Lesson #2: CUT LOSSES, DON'T BAGHOLD

So then Comey let HRC off the hook over the weekend (see lesson 2.5), and VIX immediately sank. Gapped down hard the next day. I figured fuck it, might as well keep holding through the election. I had the opportunity to sell at like a 5% loss, and refused. I was sure Trump was going to win, and VIX would shoot back up because what the fuck Donald Trump is leader of the free world? People always say markets don't like uncertainty, and Brexit already had a negative impact on markets. In retrospect I wish I had just cut losses because the trade was too risky and volatile, but I didn't.

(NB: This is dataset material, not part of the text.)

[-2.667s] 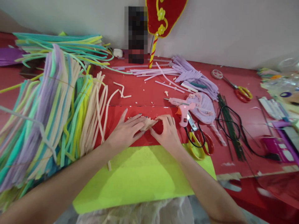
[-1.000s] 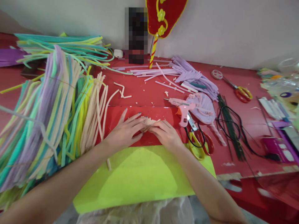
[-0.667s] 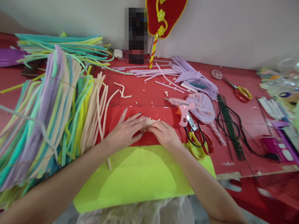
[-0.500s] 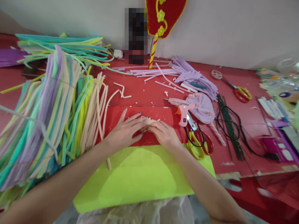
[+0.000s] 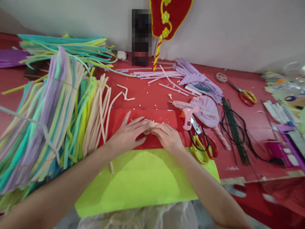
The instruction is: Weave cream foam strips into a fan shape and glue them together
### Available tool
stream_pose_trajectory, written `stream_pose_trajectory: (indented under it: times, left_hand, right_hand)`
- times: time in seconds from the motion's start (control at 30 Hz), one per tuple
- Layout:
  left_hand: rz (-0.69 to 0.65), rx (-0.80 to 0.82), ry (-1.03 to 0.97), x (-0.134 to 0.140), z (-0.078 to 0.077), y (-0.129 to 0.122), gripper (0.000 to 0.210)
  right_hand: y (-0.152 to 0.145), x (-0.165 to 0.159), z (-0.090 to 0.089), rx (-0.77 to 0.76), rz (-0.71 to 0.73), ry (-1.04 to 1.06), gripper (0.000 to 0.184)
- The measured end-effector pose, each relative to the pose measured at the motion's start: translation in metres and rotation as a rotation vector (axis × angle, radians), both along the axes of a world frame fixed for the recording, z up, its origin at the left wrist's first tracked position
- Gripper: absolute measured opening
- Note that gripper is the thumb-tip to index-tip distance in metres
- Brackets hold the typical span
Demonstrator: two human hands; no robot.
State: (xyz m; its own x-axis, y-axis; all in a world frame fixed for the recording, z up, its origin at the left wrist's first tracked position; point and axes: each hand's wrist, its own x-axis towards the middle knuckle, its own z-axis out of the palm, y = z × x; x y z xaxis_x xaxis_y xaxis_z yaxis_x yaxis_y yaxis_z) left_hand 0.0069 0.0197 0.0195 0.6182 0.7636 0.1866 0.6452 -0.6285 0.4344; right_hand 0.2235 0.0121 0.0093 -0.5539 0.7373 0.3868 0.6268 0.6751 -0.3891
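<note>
A small cream pipe-cleaner piece [image 5: 152,123] lies on the red tabletop between my two hands, its shape largely covered by fingers. My left hand [image 5: 130,133] holds its left side with the fingertips and thumb, the other fingers stretched out. On the right side of the piece, the bent fingers of my right hand [image 5: 168,135] pinch its edge. Beneath my wrists is a bright yellow-green sheet [image 5: 138,181]. Loose cream pipe cleaners [image 5: 95,117] lie left of my left hand. A pink glue gun [image 5: 187,111] rests beyond my right hand, close to yellow-and-red-handled scissors [image 5: 199,148].
Bundled multicoloured pipe cleaners [image 5: 45,117] fill the left side. Purple pipe cleaners [image 5: 197,76] and a flat purple woven piece [image 5: 206,109] lie at back right. Farther right are dark green stems [image 5: 235,133], a black cable and second scissors [image 5: 246,97]. A red fan-shaped ornament [image 5: 168,19] stands behind.
Both hands stay at the cream piece with barely any visible finger movement. The whole view has shifted very slightly.
</note>
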Motion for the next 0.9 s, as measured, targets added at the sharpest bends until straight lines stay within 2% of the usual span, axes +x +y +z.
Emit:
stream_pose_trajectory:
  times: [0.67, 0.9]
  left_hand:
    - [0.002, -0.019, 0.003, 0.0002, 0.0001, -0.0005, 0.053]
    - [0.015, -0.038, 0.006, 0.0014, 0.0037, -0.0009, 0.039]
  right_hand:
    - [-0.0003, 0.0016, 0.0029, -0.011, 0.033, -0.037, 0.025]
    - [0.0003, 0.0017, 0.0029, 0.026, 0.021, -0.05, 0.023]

Lesson #2.5: DON'T HOLD VOLATILE SHIT OVERNIGHT

TVIX, JNUG, shit like that.

Lesson #3: THE MARKET PROBABLY WON'T DO WHAT YOU THINK IT WILL

So Trump did win and at 1am on election night, VIX futures were soaring. I started feeling smug again, full of how much of a fucking genius I am. But when the market opened the next morning, it completely recovered and hit all time highs. What the fuck? By all accounts I deserved to win big in that position. I had taken an underdog position (Trump winning) and correctly predicted that volatility would go up. But it only went up in futures, for a few hours. Then it did a complete 180. So with lesson 2 and 3 combining into a torpedo of bad luck, I lost even more money.

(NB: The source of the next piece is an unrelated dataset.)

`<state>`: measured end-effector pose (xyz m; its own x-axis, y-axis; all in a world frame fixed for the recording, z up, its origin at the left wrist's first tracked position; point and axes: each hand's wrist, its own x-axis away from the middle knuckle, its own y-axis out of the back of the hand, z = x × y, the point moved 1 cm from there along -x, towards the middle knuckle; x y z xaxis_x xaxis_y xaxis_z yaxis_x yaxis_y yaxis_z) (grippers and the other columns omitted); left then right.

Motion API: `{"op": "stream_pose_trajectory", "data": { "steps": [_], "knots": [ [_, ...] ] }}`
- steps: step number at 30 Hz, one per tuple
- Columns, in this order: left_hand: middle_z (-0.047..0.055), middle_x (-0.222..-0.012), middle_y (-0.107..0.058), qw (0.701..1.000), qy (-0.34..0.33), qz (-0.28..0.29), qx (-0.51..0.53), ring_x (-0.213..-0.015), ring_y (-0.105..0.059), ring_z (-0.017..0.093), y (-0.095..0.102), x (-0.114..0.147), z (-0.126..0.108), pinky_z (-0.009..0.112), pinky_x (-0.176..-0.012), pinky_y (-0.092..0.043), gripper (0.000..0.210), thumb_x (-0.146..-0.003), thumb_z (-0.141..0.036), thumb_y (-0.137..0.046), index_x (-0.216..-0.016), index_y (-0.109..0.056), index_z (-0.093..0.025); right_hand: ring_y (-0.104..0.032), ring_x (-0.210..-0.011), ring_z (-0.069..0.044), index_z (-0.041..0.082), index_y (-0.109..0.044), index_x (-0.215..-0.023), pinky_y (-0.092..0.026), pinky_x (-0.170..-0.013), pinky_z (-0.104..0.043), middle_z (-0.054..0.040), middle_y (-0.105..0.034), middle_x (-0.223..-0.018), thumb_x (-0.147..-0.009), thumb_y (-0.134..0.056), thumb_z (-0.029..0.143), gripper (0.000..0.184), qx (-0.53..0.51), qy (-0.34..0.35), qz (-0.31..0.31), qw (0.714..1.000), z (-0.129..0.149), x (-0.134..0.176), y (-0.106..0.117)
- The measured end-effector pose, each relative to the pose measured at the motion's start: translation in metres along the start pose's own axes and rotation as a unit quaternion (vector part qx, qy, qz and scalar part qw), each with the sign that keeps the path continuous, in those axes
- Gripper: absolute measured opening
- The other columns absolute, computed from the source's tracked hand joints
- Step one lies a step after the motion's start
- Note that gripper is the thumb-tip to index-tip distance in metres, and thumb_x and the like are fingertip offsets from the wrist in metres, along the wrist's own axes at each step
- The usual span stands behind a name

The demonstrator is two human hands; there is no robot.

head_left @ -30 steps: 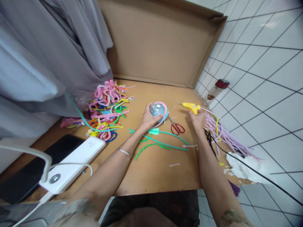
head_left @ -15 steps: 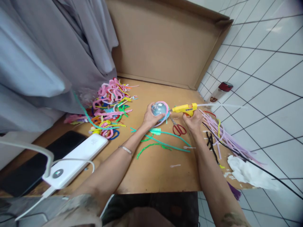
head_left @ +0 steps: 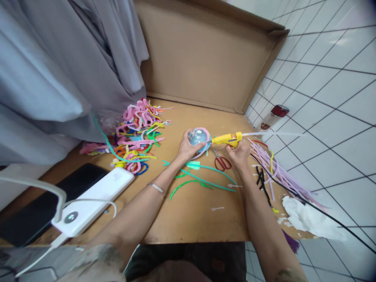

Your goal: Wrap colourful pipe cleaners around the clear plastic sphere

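My left hand (head_left: 188, 147) is closed around a clear ball (head_left: 197, 135) with pink and pale blue pipe cleaners along its right rim. In my right hand (head_left: 238, 152) is a yellow glue gun (head_left: 226, 138), gripped by its handle, with a long glue stick (head_left: 273, 134) out of its back. The gun's nozzle meets the ball's right edge, or comes very close to it; I cannot tell which. Red-handled scissors (head_left: 222, 163) lie just below the gun. Teal pipe cleaners (head_left: 210, 181) and green ones (head_left: 182, 185) lie in front of the ball.
At left is a tangled heap of colourful pipe cleaners (head_left: 141, 117), then a white power bank (head_left: 96, 199) and a black slab (head_left: 49, 207). Lilac pipe cleaners (head_left: 282, 168), a black cable (head_left: 311, 207), white tissue (head_left: 308, 217) and a red-lidded jar (head_left: 273, 117) are at right. A cardboard panel (head_left: 205, 55) stands behind.
The glue gun has tilted a little, its rear end lower, and its nozzle has shifted slightly down along the ball's right edge. My left hand keeps its hold on the ball.
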<state>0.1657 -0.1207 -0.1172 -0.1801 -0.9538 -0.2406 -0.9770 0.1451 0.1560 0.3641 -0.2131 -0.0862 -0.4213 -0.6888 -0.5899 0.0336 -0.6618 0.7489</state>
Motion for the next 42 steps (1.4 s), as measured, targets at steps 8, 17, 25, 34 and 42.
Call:
{"op": "stream_pose_trajectory", "data": {
  "steps": [8,17,25,34,42],
  "knots": [
    [0.015,-0.139,-0.057,1.0,0.003,0.0,-0.004,-0.129,-0.056,0.028,-0.0001,-0.0008,-0.001,0.042,-0.113,-0.041,0.079,-0.062,-0.029,-0.083,-0.132,-0.048,-0.018,-0.061,-0.084,-0.026,0.02,-0.056,-0.083,-0.046,-0.077,-0.036,-0.0113,-0.065,-0.086,-0.074,-0.052,0.035,0.018,0.01,0.013,-0.002,1.0,0.0007,0.0011,0.0003],
    [0.014,-0.139,-0.057,1.0,-0.008,0.003,0.005,-0.129,-0.056,0.029,0.0002,-0.0008,0.0022,0.043,-0.113,-0.041,0.079,-0.062,-0.03,-0.083,-0.132,-0.049,-0.019,-0.061,-0.085,-0.027,0.02,-0.057,-0.085,-0.046,-0.078,-0.037,-0.0113,-0.064,-0.088,-0.075,-0.052,0.032,0.017,0.017,0.025,0.0,1.0,0.0012,0.002,0.0005],
    [0.014,-0.139,-0.058,1.0,0.009,-0.002,-0.001,-0.128,-0.057,0.03,0.0004,-0.0017,0.0028,0.043,-0.112,-0.042,0.082,-0.061,-0.03,-0.084,-0.134,-0.049,-0.02,-0.06,-0.086,-0.028,0.02,-0.056,-0.087,-0.046,-0.08,-0.037,-0.0114,-0.064,-0.09,-0.075,-0.052,0.031,0.016,0.013,0.016,0.001,1.0,0.0032,0.0029,0.0027],
    [0.014,-0.136,-0.06,1.0,-0.002,0.002,-0.001,-0.126,-0.058,0.029,0.0023,-0.0002,-0.0012,0.044,-0.111,-0.043,0.079,-0.061,-0.03,-0.083,-0.133,-0.051,-0.019,-0.061,-0.086,-0.027,0.019,-0.059,-0.088,-0.046,-0.078,-0.036,-0.0123,-0.066,-0.092,-0.075,-0.051,0.034,0.021,0.002,-0.005,-0.002,1.0,0.001,0.002,0.0012],
    [0.015,-0.137,-0.059,1.0,0.006,0.001,0.002,-0.127,-0.057,0.03,0.0024,-0.0005,-0.0008,0.043,-0.112,-0.042,0.08,-0.062,-0.031,-0.083,-0.133,-0.05,-0.019,-0.062,-0.086,-0.027,0.019,-0.059,-0.089,-0.046,-0.079,-0.037,-0.012,-0.066,-0.091,-0.076,-0.052,0.033,0.02,0.02,-0.005,0.006,1.0,0.0003,0.0026,-0.0023]
  ]
}}
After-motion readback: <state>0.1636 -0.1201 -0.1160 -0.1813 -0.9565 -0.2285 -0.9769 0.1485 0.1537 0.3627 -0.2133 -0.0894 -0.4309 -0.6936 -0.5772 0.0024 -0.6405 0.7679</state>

Lesson #4: DON'T RISK MONEY ON A COIN TOSS

Betting on binary events is literally a coin toss, and not worth it. Earnings, gold price, oil price, etc are not worth getting into. On any given day JNUG can gap up or down 10% and nobody knows why. Lesson 3 also applies here.

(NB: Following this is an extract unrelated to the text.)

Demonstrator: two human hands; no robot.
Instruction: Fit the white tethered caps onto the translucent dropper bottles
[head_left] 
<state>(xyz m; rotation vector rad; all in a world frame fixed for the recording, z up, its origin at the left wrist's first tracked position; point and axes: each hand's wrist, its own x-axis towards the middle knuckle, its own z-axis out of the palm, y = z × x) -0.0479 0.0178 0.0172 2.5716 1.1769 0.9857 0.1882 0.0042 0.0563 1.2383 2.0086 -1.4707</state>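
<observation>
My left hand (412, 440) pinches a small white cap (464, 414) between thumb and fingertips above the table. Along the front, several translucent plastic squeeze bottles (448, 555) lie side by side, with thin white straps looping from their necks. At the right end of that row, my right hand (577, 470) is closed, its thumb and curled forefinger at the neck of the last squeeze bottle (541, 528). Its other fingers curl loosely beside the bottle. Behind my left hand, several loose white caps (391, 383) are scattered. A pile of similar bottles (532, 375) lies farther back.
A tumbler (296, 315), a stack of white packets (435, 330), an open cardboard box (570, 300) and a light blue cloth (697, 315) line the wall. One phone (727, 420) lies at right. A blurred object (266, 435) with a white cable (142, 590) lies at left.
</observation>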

Lesson #5: DON'T GET IMPATIENT

The other half of the whole was dug yesterday. I put $80k into JNUG, just to see what would happen. I literally had no good reason for doing it. I was just bored. Well it went down 10% overnight for no apparent reason, and I lost $9500 (row 114). This time, slightly wiser man that I am, I immediately just sucked it up and sold, but it still fucking hurts.

I am not bitter

I might sound bitter - I'm not. In fact, I'm glad I got through this phase and survived with relatively small scars. I'll never go back to making those mistakes. There's a silver lining in all of this, and it's October 2016. It was the only good month I've had, and it was because I was consistent, and patient. I made like $5k selling options against TSLA, and taking profits when I had them. It was a far more mature Artur trading than the one trading in November. So now I have a strategy I like, and I'm going to stick with it. The strategy is as follows:

  1. Pick a stock you actually believe in, like TSLA
  2. Allocate cash to it, and let the market throw you around; sell puts against it until you're forced to exercise, and then sell calls until you're forced to sell.
  3. Use common support and resistence levels and sell strikes just outside of them to avoid being exercised

That's it. Unless the stock sees a fucking 30% drop while you're short puts, you'll probably be fine and just collect premiums the whole time. Best kind of stock to use IMO is one with ~40% IV, but which you're not worried about crashing and burning anytime soon. This is how I actually went green for a split second in October. But alas, I got greedy and bored and cocky and lost it all and a lot more this month. Never again.

Set a goal...

Final note, I think it's worth setting a monthly goal, to help maintain patience and manage risk. I haven't decided on mine yet, but I imagine having a monthly goal of something like $3000 in profit would help keep me from doing the kind of stupid shit that I just did. And with decent capital, that kind of goal is very achievable by selling options.